I watched her hug Uncle Herbert, her eyes closing as she rested her chin on his
shoulder. The two of them hung on to each other, the moment seeming private, intimate enough that it surprised me. In all the months I’d lived at Uncle Herbert’s and Ruth had helped to take care of us, I’d never seen Ruth hug either of the uncs. Of course, Aunt Esther was around then, and to her, Ruth was the help. Aunt Esther believed in the traditional, formal Southern rules about such things. One did not become overly familiar with the help, which at the time included Ruth, a retired man who tended the gardens, and a young guy named Lars, who did heavy lifting around the funeral home and took care of setup for services. Ruth, Lars, and the gardener ate at the breakfast table in the kitchen, while the family ate in the dining room, even on days when there was no one home except my aunt and uncle. Clay and I tended to be AWOL on purpose during dinners at the big house as often as we could. We preferred to eat in the kitchen while Ruth washed dishes.

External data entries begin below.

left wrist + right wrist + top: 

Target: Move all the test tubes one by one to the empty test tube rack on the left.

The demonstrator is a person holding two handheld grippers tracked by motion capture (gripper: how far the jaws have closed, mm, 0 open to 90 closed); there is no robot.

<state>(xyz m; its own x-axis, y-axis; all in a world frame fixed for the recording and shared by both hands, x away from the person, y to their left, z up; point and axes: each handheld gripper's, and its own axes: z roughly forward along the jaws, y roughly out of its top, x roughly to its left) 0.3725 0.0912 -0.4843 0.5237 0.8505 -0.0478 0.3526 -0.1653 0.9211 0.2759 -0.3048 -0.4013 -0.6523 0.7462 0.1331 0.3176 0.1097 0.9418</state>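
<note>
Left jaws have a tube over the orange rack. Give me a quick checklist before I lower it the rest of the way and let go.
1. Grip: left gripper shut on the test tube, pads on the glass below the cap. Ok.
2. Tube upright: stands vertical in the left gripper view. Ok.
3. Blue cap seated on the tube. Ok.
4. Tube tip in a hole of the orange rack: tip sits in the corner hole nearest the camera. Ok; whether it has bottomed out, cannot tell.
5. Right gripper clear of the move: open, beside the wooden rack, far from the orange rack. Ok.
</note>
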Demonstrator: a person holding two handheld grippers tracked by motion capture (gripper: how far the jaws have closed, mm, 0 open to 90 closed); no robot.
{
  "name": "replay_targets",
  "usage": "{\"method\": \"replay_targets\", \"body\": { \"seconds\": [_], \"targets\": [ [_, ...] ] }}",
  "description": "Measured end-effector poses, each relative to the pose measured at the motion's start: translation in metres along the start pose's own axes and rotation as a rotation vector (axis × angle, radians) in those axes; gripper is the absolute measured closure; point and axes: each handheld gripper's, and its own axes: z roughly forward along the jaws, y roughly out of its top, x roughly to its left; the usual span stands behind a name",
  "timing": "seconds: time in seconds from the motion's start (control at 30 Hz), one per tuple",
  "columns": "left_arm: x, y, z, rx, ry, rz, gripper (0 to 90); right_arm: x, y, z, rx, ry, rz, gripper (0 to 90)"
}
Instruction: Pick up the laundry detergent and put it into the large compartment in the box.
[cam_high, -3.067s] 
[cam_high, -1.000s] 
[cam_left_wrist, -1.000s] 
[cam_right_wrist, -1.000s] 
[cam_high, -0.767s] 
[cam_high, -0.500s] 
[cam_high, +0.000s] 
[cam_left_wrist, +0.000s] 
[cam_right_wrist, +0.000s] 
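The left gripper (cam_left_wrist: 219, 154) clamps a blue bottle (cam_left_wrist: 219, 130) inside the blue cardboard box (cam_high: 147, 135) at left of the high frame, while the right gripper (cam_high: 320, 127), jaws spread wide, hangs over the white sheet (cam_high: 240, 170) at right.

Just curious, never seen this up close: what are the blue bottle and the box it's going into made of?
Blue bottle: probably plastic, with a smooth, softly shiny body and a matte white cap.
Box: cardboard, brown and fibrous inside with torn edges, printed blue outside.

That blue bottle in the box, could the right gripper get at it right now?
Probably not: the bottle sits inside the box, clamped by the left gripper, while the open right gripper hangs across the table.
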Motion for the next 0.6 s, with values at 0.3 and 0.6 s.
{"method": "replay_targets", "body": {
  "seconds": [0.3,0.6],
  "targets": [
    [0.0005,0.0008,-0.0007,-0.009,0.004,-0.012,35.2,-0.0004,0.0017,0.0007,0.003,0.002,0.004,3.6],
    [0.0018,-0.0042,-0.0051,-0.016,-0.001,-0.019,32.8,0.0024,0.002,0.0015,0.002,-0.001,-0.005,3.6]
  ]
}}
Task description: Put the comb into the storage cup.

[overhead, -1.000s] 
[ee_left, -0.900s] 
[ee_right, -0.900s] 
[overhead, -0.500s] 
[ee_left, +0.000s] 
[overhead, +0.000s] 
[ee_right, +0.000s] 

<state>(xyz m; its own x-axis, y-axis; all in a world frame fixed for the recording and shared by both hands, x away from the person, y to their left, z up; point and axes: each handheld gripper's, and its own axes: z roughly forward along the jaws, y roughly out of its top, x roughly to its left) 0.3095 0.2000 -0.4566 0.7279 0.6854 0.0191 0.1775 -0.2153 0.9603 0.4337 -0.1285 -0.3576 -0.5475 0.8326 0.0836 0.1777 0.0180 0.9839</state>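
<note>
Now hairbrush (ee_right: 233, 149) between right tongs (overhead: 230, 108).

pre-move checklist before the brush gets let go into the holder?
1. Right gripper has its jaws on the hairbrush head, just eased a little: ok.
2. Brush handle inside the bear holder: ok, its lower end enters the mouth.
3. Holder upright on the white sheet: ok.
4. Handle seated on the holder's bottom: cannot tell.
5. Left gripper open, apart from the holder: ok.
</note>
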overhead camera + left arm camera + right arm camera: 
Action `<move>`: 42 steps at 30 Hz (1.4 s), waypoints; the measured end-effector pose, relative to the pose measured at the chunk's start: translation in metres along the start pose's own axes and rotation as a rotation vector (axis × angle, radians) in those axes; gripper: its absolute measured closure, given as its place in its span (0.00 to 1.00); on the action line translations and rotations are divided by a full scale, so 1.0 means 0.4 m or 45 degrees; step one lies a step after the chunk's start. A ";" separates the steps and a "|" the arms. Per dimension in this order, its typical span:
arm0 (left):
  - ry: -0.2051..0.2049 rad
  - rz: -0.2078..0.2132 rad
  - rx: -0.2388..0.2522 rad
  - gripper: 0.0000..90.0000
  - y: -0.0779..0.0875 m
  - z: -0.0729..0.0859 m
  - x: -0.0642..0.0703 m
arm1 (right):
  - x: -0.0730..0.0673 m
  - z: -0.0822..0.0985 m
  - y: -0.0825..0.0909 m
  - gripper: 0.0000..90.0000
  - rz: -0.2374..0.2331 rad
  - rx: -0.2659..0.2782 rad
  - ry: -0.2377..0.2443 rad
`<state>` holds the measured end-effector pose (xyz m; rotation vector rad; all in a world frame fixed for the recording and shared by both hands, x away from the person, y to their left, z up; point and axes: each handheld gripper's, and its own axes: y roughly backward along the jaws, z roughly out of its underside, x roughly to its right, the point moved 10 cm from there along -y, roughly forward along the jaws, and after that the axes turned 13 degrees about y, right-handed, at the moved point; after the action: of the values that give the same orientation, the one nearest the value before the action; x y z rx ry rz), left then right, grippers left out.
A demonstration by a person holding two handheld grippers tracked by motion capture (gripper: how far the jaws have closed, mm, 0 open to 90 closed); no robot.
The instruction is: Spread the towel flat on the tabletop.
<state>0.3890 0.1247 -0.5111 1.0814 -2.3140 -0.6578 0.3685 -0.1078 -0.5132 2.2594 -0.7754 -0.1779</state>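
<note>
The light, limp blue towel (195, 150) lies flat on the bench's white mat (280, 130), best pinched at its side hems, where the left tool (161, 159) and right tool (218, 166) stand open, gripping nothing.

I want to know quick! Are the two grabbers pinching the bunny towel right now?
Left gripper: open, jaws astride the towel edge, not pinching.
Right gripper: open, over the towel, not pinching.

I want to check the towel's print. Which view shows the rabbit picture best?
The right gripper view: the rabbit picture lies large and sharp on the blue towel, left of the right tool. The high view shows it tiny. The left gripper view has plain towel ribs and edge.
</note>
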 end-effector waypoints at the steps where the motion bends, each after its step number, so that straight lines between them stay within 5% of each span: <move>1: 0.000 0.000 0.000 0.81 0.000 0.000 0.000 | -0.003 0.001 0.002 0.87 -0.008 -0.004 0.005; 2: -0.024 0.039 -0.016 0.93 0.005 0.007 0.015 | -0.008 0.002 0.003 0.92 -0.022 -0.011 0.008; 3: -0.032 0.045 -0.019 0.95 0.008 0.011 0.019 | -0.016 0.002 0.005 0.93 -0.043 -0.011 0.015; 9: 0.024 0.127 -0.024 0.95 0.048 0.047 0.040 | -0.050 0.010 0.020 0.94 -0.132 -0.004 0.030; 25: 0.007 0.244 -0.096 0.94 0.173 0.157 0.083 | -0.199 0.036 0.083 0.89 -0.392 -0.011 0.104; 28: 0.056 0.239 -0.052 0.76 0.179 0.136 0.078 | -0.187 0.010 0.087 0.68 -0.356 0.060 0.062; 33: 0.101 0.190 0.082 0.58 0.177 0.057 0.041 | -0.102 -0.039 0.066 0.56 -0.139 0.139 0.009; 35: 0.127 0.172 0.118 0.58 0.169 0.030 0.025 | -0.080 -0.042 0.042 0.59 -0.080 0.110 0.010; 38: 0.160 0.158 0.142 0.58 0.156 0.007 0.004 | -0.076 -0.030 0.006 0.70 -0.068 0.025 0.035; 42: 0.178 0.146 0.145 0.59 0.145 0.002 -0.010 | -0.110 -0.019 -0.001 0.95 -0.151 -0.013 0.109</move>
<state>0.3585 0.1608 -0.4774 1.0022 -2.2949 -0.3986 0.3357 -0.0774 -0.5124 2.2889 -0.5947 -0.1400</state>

She smiled at me as she released Uncle Herb and rested a hand against the doorframe, steadying herself.
“Hey, Ruth, I’m gonna change clothes in the dairy room, ’kay? I’m headed over to see Amy,” Clay called from the driveway, and I realized he was shopping for date clothes in the rusted metal toolbox in the bed of his truck. What a romantic.
“There’s no heat on in the dairy room!” Ruth’s voice crackled like the old phonograph disks she used to let Clay play in Uncle Herbert’s parlor, when Aunt Esther was gone to her teas and her meetings at the church.
“Not a problem,” Clay answered, waving his clothes over his head as he started toward the largest of the barns, a massive hip-roofed structure that was neatly painted and picturesque.
“You come on in the house!” Ruth leaned out the door, looking concerned. She lost her balance a little, and Uncle Charley caught her elbow.